Sri Lanka’s economic and political crisis has reiterated what the island’s Tamils have been saying for decades. Only an independent Tamil state can bring stability to the island.

This weekend, enraged protestors ran through the Sri Lankan president’s official residence and burnt down the prime minister’s home, in scenes which reflected the anger and outrage over the island’s economic collapse. All across the Sinhala south there have been rallies and protests, decrying how the island has fallen into financial ruin.

In the Tamil homeland however, there are different sentiments to be found. Though the North-East has been hit just as hard by the financial crisis, if not harder given the decades of destruction it has faced, the protests of the south do not resonate the same way with Tamils. There is bemusement at how the same people who overwhelmingly elected a man who platformed on bringing a militaristic rule, have turned on him within a few short years. There is scepticism as to whether these demonstrations will ever lead to any deep-rooted change for an island that has been plagued by cycles of violence. And there is a sense of vindication over what Tamils have known and said for decades. Sri Lanka is not just in crisis - it is a failed state, that in its current form is not fit for purpose. It is time for the Tamil people to be free from it.

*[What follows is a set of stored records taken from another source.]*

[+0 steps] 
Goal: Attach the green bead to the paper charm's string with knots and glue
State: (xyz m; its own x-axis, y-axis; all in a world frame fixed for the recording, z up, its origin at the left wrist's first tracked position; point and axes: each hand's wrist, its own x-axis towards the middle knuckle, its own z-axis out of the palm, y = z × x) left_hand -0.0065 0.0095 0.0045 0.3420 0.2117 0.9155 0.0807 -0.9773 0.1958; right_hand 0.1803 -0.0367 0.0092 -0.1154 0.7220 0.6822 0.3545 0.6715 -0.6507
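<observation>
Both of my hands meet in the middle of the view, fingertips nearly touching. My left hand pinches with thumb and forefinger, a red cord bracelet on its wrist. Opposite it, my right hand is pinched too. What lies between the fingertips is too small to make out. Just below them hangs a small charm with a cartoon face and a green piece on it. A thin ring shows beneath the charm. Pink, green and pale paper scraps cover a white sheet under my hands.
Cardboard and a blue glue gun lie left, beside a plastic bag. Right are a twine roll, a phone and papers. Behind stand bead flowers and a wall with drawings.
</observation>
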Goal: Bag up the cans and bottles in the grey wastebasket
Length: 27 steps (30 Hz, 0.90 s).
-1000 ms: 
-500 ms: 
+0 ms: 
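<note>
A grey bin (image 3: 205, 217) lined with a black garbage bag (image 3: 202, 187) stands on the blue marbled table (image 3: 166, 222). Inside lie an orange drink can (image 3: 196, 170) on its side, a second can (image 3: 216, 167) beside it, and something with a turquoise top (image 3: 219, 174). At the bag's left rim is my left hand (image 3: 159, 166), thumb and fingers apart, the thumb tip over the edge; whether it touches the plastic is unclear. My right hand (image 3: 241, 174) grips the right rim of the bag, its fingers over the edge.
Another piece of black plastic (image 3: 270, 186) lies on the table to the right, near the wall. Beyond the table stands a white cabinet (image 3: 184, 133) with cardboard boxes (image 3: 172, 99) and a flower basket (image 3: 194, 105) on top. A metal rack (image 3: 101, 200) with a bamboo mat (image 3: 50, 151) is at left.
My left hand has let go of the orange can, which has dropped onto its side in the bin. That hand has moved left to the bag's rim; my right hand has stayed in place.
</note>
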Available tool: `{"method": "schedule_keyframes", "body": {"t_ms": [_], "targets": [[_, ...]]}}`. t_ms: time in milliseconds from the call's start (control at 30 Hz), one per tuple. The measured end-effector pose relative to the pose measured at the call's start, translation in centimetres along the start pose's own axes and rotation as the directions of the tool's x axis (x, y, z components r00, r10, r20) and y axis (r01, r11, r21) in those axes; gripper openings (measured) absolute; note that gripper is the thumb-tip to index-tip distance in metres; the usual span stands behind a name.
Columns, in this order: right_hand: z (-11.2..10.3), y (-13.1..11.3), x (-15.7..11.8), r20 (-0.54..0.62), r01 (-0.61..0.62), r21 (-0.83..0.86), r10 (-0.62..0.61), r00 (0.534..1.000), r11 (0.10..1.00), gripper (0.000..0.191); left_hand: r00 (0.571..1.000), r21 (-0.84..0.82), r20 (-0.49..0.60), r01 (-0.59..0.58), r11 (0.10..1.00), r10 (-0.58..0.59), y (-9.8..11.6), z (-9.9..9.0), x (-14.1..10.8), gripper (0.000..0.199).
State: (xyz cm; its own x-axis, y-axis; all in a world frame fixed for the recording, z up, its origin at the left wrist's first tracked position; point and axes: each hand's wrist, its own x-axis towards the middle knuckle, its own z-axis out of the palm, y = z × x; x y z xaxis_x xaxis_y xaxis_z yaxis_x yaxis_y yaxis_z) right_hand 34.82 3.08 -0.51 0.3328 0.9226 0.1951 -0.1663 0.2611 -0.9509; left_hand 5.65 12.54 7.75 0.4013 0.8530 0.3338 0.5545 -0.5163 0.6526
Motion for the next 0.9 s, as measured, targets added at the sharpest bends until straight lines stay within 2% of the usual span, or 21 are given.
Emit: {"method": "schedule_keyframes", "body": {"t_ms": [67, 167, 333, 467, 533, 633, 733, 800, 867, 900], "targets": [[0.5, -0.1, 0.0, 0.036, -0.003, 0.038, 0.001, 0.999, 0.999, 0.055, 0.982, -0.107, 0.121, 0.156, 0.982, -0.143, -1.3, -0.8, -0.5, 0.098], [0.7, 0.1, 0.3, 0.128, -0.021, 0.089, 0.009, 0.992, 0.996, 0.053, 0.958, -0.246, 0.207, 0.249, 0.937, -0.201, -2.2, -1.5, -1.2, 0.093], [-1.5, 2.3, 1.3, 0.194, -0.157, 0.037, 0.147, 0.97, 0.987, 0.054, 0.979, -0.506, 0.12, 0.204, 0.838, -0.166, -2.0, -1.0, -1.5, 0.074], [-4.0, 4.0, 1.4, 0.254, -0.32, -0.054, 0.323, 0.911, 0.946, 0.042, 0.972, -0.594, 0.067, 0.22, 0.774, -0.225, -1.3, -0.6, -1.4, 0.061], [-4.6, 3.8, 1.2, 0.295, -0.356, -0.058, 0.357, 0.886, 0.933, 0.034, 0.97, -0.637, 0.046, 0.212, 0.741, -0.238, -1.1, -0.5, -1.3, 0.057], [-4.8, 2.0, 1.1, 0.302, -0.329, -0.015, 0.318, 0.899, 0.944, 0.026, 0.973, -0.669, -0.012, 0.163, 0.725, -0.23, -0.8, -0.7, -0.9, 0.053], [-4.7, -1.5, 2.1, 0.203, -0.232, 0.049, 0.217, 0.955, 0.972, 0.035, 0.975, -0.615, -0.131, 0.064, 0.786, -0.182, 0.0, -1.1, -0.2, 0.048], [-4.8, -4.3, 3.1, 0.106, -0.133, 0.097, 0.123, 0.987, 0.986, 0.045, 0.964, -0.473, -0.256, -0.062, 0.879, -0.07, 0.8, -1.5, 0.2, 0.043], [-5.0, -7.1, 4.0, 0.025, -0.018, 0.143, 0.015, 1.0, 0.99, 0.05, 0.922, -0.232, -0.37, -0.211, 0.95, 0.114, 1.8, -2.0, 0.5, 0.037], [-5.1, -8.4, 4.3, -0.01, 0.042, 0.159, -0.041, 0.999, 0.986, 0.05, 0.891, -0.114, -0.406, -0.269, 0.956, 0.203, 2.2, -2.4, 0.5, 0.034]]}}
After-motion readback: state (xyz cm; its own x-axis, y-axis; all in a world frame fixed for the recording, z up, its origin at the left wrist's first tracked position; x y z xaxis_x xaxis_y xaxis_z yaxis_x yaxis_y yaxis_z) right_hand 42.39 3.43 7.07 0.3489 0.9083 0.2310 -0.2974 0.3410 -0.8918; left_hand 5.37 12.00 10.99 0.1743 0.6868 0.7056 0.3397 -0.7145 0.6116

The current economic crisis is just the latest episode in a long history of government mismanagement, corruption and short-sightedness. It comes after 13 years of rule that has been unchallenged by any Tamil militancy, with all the goodwill of the international community and even after lessons learnt from the promise of reform from the failedYahapalana government. It is now internationally agreed that Sri Lanka left to its own devices will not be able to prosper in almost any sphere. It has led to its own demise, being incompetent and incapable of governance. Suffering is found across the island whereas before it remained solely for those the state deemed not “Sri Lankan” enough.

Though many may blame the Rajapaksas, they are just a symptom of a bigger broken system. Decades of unfiltered Sinhala Buddhist racist rhetoric brought the Rajapaksas to power – democratically every time. The Sinhala-Buddhist nature of the state is enshrined in its constitution, supporting a toxic discourse across all spectrums of the political South which has ultimately empowered a succession of populist chauvinists. It has produced a state that has been led by racists and war criminals to power. It has built an inflated military that swallows up massive government expenditure whilst millions are plunged into poverty. And it has embedded a culture of impunity that has allowed abuses from corruption to genocide to go entirely unpunished. 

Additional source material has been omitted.